The first report of a promising therapeutic effect of deep brain stimulation of the ANT was published in 1987 by Upton and Cooper (4), who found a reduction in seizure frequency in four of six patients. In the present study, Kerrigan et al. present the results of an open-label pilot study of intermittent electrical stimulation of the ANT in five patients with refractory epilepsy. The impact of deep brain stimulation of the ANT in the overall seizure frequency was not impressive at all, as no significant decrease was seen in the total number of seizures after 12 months. A significant reduction in seizure frequency was observed when the analysis was restricted to generalized tonic–clonic seizures or partial seizures. Another open-label study of five patients yielded a better therapeutic response, with a mean reduction of 54% in seizure frequency and with two patients experiencing a 75% decrease in the number of seizures (5). Clearly, no definite conclusions can be derived from small open-label studies of five or six patients, and judgment must be reserved until data from a large multicenter, prospective, randomized, placebo-controlled study are completed. Such a study is now under way in the United States.
High-frequency stimulation of the centromedian thalamic nucleus also results in desynchronization of cortical EEG activity in both animal models (6) and human studies (7,8) of epilepsy. The first study of electrical stimulation of this structure in humans was conducted by Velasco et al. in Mexico, involving 23 patients with secondarily generalized epilepsy or mixed seizure disorders (7). After 3 months of stimulation, an 80% to 100% reduction was found in generalized tonic–clonic seizures and a 60% to 100% decrease in atypical absence seizures. Complex partial seizures were not affected by the electrical stimulation. After a 5-year follow-up period, a benefit was seen in 50% of patients. In a double-blind pilot study using a crossover design [3 months of centromedian thalamic nucleus stimulation or placebo,3 months “washout” (i.e.,no stimulation),and 3 months of treatment opposite to the patient's first 3-month treatment], Fisher et al. demonstrated a therapeutic effect but of much lesser magnitude than found in the Velasco et al. study. Only a 30% reduction was seen in the frequency of generalized tonic–clonic seizures during stimulation compared with 8% during the washout period (8).
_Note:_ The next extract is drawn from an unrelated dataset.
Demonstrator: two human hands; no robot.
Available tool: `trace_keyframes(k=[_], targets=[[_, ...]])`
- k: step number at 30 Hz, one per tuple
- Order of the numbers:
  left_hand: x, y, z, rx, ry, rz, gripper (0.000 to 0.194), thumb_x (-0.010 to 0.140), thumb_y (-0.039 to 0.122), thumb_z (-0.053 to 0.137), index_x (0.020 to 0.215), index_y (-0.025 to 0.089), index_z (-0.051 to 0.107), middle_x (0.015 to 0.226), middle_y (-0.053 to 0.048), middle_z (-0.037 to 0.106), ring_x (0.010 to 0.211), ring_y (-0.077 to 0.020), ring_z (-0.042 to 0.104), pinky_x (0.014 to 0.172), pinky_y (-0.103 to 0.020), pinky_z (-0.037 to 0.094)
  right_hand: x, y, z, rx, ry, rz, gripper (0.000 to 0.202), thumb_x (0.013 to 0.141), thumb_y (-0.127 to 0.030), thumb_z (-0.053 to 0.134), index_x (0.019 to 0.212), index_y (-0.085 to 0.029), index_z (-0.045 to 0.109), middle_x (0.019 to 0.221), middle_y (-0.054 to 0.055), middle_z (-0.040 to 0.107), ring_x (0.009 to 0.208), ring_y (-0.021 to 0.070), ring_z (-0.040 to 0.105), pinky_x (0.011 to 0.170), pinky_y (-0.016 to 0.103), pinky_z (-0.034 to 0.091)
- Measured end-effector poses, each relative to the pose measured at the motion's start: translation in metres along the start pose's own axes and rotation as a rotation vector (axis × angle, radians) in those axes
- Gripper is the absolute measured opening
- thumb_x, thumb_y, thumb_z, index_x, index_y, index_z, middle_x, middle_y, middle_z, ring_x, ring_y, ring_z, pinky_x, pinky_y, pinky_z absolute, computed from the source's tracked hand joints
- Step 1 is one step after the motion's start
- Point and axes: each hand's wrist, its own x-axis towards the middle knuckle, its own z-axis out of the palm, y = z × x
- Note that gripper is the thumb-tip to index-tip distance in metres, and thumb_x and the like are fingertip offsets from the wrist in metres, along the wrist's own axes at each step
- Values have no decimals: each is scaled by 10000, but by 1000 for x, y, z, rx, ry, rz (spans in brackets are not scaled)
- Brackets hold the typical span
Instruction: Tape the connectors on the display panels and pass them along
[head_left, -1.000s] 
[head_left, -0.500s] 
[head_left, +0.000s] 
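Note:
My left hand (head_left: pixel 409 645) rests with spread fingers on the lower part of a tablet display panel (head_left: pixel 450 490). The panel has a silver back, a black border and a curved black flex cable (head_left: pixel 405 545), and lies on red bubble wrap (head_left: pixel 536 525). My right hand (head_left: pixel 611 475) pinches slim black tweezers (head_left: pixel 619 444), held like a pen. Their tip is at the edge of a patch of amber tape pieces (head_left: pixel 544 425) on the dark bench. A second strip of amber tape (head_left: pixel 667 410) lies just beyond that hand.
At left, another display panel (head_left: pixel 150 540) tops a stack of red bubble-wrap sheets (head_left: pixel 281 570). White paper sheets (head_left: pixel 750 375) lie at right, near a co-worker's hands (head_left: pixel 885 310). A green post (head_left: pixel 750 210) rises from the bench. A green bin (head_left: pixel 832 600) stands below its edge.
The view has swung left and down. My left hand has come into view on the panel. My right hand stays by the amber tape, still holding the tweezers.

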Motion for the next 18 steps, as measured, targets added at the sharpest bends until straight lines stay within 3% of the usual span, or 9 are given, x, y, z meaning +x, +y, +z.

The subthalamic nucleus also has been the target of deep brain stimulation in experimental and human studies (9–11). A first open-label study in humans included four patients who underwent high-frequency subthalamic nucleus stimulation, yielding a more than 50% reduction in seizure frequency in all patients (10). In a second open-label study of four patients by a different group of investigators, subthalamic nucleus stimulation yielded a more than 50% reduction in seizure frequency in only one patient (11). Clearly, the limited data from these two small studies are less than encouraging.
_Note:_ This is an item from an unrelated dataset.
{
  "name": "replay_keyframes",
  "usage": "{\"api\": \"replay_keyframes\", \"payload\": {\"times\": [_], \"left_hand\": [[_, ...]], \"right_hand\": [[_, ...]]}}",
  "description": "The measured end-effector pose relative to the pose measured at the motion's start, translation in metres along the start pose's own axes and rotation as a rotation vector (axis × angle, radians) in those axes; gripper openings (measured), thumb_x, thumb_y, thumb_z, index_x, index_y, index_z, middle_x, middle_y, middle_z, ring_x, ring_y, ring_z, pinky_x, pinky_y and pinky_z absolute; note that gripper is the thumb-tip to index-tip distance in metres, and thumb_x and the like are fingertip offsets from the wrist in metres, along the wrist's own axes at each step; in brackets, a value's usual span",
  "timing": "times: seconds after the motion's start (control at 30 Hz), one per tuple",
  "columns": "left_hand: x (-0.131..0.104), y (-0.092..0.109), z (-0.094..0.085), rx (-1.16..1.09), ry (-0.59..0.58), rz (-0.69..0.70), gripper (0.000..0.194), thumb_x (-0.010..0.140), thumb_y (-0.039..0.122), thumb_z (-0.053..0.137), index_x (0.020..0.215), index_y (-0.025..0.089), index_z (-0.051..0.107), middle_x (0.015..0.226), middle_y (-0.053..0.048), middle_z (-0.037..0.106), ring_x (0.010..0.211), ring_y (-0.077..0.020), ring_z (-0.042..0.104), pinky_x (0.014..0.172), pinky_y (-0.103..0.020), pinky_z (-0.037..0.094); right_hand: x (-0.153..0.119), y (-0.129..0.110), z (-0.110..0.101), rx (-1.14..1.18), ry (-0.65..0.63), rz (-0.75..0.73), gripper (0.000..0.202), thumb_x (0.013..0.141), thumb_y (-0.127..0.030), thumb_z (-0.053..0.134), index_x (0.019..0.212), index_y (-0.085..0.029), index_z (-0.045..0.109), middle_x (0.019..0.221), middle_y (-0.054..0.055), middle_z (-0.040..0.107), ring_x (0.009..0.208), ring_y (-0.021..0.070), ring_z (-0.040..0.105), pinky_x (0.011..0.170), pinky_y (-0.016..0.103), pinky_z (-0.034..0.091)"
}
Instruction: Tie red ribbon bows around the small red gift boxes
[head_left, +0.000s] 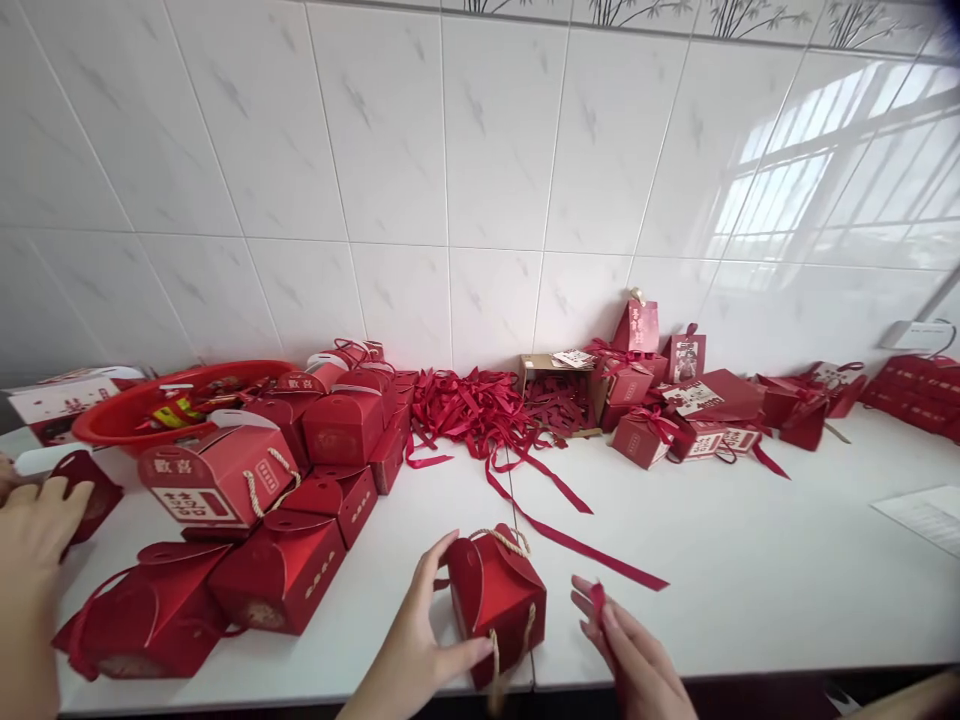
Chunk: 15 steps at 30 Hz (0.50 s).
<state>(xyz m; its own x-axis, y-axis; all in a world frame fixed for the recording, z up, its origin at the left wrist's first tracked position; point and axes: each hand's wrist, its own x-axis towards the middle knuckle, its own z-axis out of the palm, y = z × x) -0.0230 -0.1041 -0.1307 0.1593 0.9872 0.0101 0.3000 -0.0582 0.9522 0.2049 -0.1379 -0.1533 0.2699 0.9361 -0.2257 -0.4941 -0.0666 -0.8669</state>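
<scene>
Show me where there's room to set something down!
The biggest bare patch of white table lies right of the long loose ribbon, left of the paper. A smaller one is between the rope-handled box in front and the red boxes at left. It's crowded around those boxes and the red basin, and by the ribbon pile.

The left hand [422, 636] curves widely; the right hand [637, 648] pinches.
</scene>
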Motion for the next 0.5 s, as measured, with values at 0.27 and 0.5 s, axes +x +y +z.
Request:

To date, the efficacy of deep brain stimulation in the management of intractable epilepsy is not yet established. Large double-blind, placebo-controlled studies that compare the efficacy of deep brain stimulation among the ANT, centromedian thalamic nucleus, and subthalamic nucleus must be carried out to establish the ideal neuroanatomic target(s). Data, so far, seem to suggest that generalized tonic–clonic seizures are probably more likely to be affected by deep brain stimulation than are other seizure types, but this question also must be answered in controlled studies.